• Directions for this task: Using only the entries below, output the lines starting at the one containing "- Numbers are" and ending at the one containing "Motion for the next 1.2", exactly and inclusive of both, omitting the pictures.

• Record set:
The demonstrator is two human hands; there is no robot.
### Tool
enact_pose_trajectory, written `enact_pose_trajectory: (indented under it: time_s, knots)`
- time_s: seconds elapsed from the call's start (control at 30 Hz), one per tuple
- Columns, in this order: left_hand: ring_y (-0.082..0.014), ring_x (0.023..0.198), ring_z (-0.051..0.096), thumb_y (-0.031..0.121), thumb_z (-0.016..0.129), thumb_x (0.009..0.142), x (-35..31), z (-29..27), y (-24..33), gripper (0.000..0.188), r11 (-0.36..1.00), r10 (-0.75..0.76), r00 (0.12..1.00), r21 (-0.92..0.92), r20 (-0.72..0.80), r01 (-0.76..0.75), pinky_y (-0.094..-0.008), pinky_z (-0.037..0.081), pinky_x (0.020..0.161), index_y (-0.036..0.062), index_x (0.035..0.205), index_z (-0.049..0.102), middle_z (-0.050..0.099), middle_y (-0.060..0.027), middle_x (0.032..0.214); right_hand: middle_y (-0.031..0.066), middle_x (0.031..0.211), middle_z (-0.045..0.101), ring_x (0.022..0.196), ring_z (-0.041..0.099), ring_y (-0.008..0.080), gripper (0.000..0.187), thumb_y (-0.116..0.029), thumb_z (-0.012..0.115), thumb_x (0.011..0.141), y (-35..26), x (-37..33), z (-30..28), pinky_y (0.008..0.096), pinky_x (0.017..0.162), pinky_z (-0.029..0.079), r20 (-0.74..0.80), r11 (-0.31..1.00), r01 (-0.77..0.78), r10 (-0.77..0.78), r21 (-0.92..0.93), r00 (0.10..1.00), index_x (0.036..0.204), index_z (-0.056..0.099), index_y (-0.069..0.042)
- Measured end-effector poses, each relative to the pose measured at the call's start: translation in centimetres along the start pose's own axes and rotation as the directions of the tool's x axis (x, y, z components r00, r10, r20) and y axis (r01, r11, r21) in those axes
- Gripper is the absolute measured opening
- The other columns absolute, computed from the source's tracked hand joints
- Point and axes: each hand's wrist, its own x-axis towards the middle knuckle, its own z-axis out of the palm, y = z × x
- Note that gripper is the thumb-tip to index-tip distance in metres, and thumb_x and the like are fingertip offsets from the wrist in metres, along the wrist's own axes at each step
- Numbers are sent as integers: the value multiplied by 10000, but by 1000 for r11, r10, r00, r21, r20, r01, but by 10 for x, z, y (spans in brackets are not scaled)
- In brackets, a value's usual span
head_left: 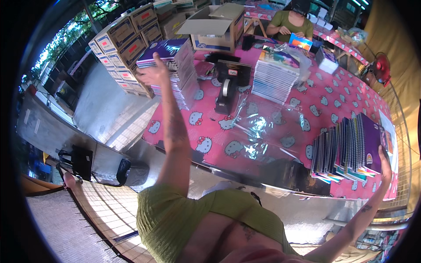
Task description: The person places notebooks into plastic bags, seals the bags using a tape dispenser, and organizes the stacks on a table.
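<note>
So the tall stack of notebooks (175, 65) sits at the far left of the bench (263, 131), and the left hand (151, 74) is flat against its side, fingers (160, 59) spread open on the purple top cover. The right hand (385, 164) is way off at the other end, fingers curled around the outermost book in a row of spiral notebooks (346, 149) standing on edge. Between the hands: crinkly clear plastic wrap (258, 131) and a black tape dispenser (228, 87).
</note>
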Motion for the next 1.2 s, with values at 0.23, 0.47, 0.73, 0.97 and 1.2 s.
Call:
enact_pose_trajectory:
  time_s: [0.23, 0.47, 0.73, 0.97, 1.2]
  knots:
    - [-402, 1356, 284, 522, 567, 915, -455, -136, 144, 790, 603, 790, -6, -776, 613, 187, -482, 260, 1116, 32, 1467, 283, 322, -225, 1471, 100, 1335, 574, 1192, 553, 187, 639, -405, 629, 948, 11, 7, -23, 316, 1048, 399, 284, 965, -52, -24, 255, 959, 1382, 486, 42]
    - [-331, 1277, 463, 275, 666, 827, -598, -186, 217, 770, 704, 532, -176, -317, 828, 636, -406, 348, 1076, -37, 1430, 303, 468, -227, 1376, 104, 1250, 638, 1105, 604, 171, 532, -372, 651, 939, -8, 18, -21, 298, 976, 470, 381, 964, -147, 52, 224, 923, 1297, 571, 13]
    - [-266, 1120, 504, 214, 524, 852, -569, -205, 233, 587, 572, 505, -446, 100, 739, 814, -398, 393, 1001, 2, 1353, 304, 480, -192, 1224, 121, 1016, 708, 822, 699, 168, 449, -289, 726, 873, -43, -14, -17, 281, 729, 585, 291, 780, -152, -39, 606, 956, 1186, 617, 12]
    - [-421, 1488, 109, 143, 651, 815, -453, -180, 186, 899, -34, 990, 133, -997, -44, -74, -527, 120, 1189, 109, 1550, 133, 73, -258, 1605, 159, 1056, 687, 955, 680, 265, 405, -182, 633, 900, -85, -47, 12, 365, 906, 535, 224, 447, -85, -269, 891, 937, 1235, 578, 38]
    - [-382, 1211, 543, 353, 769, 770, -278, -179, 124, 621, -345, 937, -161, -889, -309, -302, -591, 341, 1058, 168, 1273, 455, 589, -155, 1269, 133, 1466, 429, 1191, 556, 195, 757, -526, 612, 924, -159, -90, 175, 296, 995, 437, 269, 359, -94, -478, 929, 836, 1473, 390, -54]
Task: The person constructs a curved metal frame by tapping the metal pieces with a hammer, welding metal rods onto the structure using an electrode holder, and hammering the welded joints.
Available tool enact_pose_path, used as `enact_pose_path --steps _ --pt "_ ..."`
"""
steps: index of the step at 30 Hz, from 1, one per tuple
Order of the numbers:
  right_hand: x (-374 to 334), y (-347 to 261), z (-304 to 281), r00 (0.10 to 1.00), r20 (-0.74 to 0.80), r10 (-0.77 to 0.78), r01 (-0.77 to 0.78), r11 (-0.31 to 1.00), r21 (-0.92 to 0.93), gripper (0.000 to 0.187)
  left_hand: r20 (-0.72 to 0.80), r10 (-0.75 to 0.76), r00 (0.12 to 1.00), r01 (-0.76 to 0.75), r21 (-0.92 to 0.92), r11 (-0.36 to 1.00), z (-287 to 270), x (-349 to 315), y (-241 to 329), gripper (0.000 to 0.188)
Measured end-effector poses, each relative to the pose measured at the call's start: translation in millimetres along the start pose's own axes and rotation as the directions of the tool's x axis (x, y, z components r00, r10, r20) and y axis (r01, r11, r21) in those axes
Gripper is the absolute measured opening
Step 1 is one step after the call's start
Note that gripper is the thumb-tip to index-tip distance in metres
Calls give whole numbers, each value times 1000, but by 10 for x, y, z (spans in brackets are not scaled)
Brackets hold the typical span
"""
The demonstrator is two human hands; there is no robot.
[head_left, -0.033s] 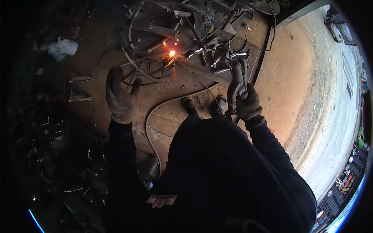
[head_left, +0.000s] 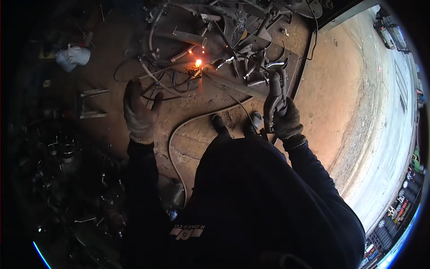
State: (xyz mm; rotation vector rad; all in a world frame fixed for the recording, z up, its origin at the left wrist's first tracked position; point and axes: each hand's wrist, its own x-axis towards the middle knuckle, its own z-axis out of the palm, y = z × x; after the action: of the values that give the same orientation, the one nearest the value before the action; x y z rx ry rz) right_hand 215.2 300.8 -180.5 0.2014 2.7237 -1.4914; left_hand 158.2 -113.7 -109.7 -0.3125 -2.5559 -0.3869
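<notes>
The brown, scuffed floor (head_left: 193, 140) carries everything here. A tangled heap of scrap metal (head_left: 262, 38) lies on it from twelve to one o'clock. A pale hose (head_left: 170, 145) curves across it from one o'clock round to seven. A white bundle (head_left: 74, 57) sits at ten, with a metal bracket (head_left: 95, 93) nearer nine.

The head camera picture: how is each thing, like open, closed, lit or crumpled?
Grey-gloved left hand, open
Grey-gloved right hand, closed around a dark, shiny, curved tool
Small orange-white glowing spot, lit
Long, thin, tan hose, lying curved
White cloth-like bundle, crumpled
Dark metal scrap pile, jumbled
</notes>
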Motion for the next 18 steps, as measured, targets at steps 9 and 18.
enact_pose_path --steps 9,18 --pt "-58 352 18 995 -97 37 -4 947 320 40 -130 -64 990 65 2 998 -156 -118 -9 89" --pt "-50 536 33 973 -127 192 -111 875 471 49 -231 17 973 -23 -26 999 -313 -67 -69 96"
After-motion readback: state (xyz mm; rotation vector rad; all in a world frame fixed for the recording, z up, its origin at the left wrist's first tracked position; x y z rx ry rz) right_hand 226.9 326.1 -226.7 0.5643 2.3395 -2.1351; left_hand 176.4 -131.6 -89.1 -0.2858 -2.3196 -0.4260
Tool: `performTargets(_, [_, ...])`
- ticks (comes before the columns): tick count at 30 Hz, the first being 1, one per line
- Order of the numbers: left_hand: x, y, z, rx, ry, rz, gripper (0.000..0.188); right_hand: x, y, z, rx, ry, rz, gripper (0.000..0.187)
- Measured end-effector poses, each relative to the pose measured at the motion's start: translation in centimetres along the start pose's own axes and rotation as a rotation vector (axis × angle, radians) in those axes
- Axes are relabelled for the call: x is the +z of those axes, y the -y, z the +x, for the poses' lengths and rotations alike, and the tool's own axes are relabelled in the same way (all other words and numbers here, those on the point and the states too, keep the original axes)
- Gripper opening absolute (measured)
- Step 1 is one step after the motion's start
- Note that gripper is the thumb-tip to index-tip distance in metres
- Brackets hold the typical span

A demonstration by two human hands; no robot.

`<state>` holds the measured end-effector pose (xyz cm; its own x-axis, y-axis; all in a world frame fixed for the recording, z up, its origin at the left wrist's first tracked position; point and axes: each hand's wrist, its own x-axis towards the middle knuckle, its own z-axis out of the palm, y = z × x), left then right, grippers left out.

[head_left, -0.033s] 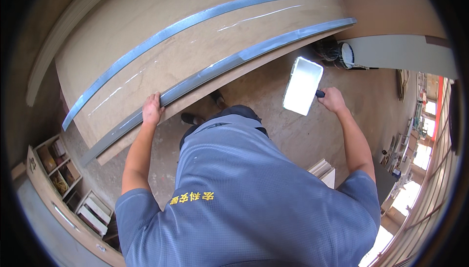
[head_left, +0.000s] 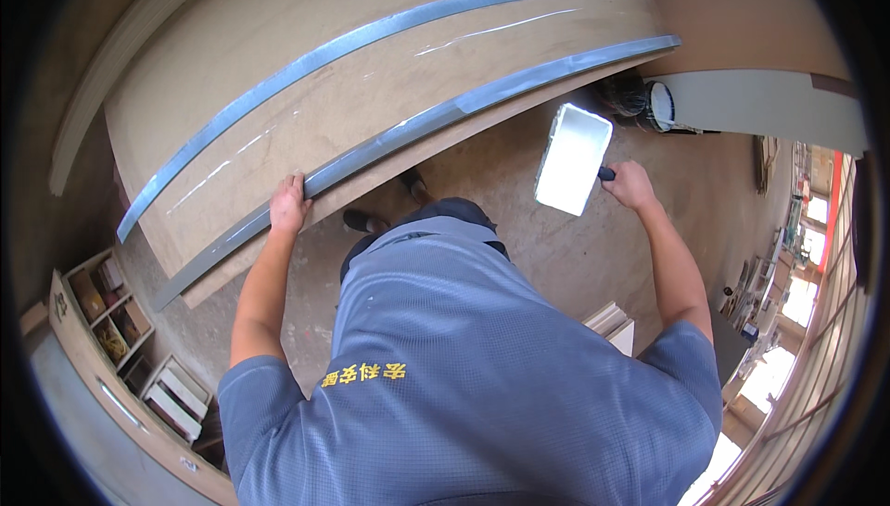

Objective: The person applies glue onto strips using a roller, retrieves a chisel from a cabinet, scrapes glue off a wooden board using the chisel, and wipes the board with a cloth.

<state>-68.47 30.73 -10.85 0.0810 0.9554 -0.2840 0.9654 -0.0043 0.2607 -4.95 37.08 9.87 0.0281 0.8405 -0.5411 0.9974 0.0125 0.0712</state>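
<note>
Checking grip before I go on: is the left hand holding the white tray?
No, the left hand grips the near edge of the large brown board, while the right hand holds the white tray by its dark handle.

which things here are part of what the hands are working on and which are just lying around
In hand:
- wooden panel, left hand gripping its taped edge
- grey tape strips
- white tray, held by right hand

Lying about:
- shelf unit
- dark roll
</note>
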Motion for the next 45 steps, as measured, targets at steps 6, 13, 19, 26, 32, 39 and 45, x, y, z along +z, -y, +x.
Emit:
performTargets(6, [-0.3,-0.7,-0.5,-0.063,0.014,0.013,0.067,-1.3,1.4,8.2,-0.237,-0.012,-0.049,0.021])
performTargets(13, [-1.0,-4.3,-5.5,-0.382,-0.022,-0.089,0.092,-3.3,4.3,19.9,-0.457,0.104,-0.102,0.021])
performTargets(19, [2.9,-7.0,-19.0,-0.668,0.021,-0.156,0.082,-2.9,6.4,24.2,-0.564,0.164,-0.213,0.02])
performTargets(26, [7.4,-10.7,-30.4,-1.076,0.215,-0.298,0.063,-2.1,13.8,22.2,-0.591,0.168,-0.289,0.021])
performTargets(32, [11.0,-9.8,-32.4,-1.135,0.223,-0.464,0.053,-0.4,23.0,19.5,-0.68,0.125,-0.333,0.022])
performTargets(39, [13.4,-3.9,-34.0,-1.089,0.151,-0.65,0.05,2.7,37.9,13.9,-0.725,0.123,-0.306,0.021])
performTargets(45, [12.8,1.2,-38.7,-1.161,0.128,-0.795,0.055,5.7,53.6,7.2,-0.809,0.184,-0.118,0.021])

• Completed task:
- Numbers are sent as integers: the value multiplied by 10000, but by 1000 for r11, r10, r00, r21, r20, r01, but by 10 for x, z, y (spans in brackets are not scaled)
- In brackets, a value's usual span
head_left: 
Task description: The person places notebooks into plastic bags, seals the bags using a tape dispenser, and organizes the stacks on a table.
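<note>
So the tall stack of notebooks (175, 65) sits at the far left of the bench (263, 131), and the left hand (151, 74) is flat against its side, fingers (160, 59) spread open on the purple top cover. The right hand (385, 164) is way off at the other end, fingers curled around the outermost book in a row of spiral notebooks (346, 149) standing on edge. Between the hands: crinkly clear plastic wrap (258, 131) and a black tape dispenser (228, 87).
</note>
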Motion for the next 1.2 s, with values at 0.23, 0.47, 0.73, 0.97 and 1.2 s.

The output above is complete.